Quality Assurance: Many biomedical databases contain a certain amount of inaccurate or misrepresented data because of poor annotation and quality control. Medical record and drug trial databases, governed by federal regulations and privacy concerns, generally maintain better data quality but still need improvement. The clinical neuroscience enterprise needs to develop a comprehensive and reliable quality assurance process that can be integrated into its information infrastructure.
Standards: Common data and communication standards accelerate the construction of information infrastructure. The adoption of DICOM, HL7, TCP/IP, and relational databases accelerate the formation of PACS and EMR as enterprise solutions for health-care institutions. The establishment of SRS (sequence retrieval system) expedites the formation of public genomic databases. Current efforts to standardize data exchange methods, database schemas, and acquisition protocols often compete with each other. For example, GEML (Gene Expression Markup Language) and MAML (Microarray Markup Language) compete as standards for gene expression data sharing. As the field progresses, we will see a shakeout and consolidation of competing proposals, moving the neuro-IT infrastructure development forward.
Legal/Privacy: Information security and privacy is another area where clinical neuroscience communities have the most demanding requirements. Many pharmaceutical companies still transport floppy or optical disks by courier rather than trust the Internet. With the exception of drug and clinical trial projects, technological and sociological safeguards are generally absent in the laboratories, potentially exposing the data to misinterpretation, misuse, and misappropriation. As studies move from bench to bedside, this culture must change. In addition, federal regulations, such as HIPAA (Health Insurance Portability and Accountability Act), further complicate the development and sharing of patient data. Indeed, controversies over exposing a person’s credit card information pale next to the issues raised by exposing someone’s potential genetic predisposition to disease and other medical conditions. The impact of such privacy and regulatory constraints on the neuro-IT infrastructure development must be addressed carefully.

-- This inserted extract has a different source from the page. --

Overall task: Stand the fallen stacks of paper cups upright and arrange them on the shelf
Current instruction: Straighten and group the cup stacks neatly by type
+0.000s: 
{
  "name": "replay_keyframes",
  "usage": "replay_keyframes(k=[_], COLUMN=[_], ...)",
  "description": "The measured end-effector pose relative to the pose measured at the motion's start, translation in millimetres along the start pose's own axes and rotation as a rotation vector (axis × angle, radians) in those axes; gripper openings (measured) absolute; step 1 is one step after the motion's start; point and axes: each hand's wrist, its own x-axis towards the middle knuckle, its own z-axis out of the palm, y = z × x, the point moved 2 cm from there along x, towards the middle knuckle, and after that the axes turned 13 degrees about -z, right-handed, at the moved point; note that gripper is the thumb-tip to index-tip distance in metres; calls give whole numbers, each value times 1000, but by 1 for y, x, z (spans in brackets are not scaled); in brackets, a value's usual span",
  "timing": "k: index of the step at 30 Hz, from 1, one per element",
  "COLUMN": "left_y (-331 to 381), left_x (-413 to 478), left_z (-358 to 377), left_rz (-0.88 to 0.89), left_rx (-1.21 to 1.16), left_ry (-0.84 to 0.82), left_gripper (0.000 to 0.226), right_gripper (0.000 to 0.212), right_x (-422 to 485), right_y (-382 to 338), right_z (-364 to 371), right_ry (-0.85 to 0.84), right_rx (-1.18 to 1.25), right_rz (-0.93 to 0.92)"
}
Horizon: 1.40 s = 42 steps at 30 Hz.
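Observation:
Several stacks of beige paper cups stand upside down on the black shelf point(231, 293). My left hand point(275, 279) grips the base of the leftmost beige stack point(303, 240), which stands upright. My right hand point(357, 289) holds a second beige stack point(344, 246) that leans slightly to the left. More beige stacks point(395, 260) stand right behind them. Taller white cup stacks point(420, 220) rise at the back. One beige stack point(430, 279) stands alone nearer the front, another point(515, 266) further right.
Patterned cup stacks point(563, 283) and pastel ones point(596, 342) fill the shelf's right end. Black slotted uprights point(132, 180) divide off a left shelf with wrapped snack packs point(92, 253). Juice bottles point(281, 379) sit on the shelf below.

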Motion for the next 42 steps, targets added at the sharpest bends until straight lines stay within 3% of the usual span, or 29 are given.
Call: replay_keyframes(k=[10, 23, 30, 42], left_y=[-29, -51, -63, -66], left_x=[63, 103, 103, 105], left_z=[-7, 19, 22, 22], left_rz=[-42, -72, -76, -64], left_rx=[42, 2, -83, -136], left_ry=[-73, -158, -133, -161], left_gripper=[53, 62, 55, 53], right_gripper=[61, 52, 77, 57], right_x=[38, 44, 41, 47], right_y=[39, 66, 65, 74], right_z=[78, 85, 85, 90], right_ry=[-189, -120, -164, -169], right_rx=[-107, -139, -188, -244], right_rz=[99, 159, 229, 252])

The field should adopt an enterprise-wide perspective and learn from the experience of the lateral application domains, namely, health science and medical imaging communities. The motivation for developing the neuro-IT infrastructure is to scale up data management, operations, discovery, and productivity. The neuroscience and bioinformatics communities have been extremely productive in making tools and applications in individual disciplines during the past few decades. We now need a horizontal view to build the infrastructure that can scale up the operations and discoveries to better combat brain diseases and improve the quality of patient care.
Stephen T.C. Wong is an assistant professor in the departments of radiology, neurology, and bioengineering at the University of California at San Francisco.